Separation brings sciences together
I recently had a drink with a film-maker who wanted my thoughts on what innovative, cutting-edge chemistry might be good to use in a film. I suggested a host of ideas, but with each suggestion, she grew more sceptical – she felt magnetic materials must be physics, single molecule detection sounded like forensics, nanostructured materials seemed like materials science, and the origin of life, well ‘isn’t that biology?’. Eventually, she asked me where all the chemistry had gone; it all sounded like something else. Her response echoes the regular complaints heard whenever the Nobel prize in chemistry is awarded for something that ‘isn’t really chemistry’, such as the structure of the ribosome, bioluminescence or eukaryotic transcription.
Yet the complainers are completely missing the point. Chemistry is not dissipating; quite the opposite – it’s invading. In the life sciences especially, it has come to underpin everything from physiology to imaging to genetics. And, for me, that all began with the work of an obscure botanist trying to understand photosynthesis.
Mikhail Tsvett was born in Asti in Italy. His father was a Russian civil servant and his mother was of Piedmontese descent. She died while he was young and his father moved to Lausanne in Switzerland where he grew up on the banks of Lake Geneva, speaking French. His father, however, insisted he learn Russian as a teenager. He studied botany at the University of Geneva and graduated with a doctorate on plant anatomy in which he proposed that chlorophyll was associated with proteins.
When his father was given a job in St Petersburg in 1896, Tsvett moved with him. Unfortunately, securing a Russian academic appointment required Russian academic credentials so he studied for a Master’s degree at the University of Kazan, 700km east of Moscow, focusing on photosynthesis.
He repeated the experiments of George Stokes and Henry Clifton Sorby, who had separated several components of plant extracts by partitioning the compounds between different solvents. Tsvett began stirring hexane extracts of leaves with finely ground calcium carbonate in the hopes of neutralising the acid components that would otherwise degrade his pigments. He found that everything stuck to the carbonate, apart from the carotene. But by adding progressively more ethanol to the carbonate he could controllably separate off the other components – the green pigments he called chlorophyllins (which fluoresced) and the yellow ones, xanthophylls (which did not). He went on to isolate fucoxanthins from seaweed and an additional chlorophyll we now know as chlorophyll c.

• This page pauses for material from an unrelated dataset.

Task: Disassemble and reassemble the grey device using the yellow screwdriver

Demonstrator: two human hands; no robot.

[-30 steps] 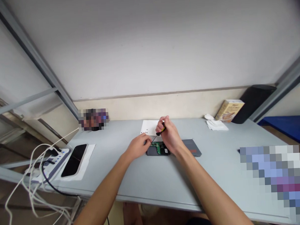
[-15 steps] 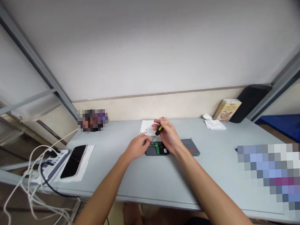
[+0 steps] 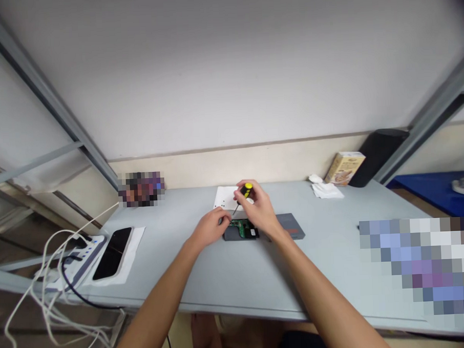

It is not clear how he turned to the idea of using a column, and whether he was aware of Friedlieb Runge’s capillary experiments or of their development by Christian Schönbein and others. But in 1906 Tsvett published his most important paper: describing his separation method that now involved pouring the extract onto the top of a column of dry calcium carbonate and then washing the components out by running solvent down the column. What he saw was remarkable: ‘The pigments arrange themselves as a series of coloured zones … in which the more strongly adsorbed materials displace the more weakly held ones further down the column … I call this a chromatogram.’ Already keenly aware of his method’s generality, he added: ‘Needless to say the described adsorption phenomena are suited not only to the chlorophyll pigments.’ In a later paper, published from Warsaw where he got an academic position, he would go on to describe the characteristics of an ideal absorbent, having tried dozens of different materials. He also announced that there were two different chlorophylls (a and b), and four xanthophylls.
His work was attacked by other experts in the field, particularly the cantankerous Polish chemist Leon Marchlewski who not only thought he was wrong, but considered the very basis of his method to be unsound, and his results artefacts. But Tsvett stood his ground and continued his work, carefully untangling the relationship between the derivatives of chlorophyll. In parallel, the German chemist Richard Wilstätter conducted painstaking ‘classical experiments’ on chlorophylls using huge quantities of extract, dismissive of Tsvett’s results. Tsvett soon picked enough holes in the German’s work, using chromatography, to force him eventually to concede that Tsvett’s results were correct. Yet in spite of these triumphs no one took up Tsvett’s method until the 1930s, long after his death.
Tsvett would have described himself as a botanist, yet for much of his short career he was engaged in what was indisputably a chemical quest. And in this respect he had ideas far ahead of their time: ‘It is often forgotten … that living tissues are not simple chemical mixtures of compounds in chemical equilibrium, but organised structures [in which] the most varied reactive bodies stand next to each other.’
Chromatography opened up all kinds of mixtures to rigorous investigation, but it also represents the moment when chemistry began to provide serious tools for other disciplines. Today, all of the biological sciences (think of all the new ‘-omics’) and an enormous part of the quality control and forensics industries are based not just on chemistry, but on a kaleidoscope of chromatographies. If chemistry is dead, then long live chemistry.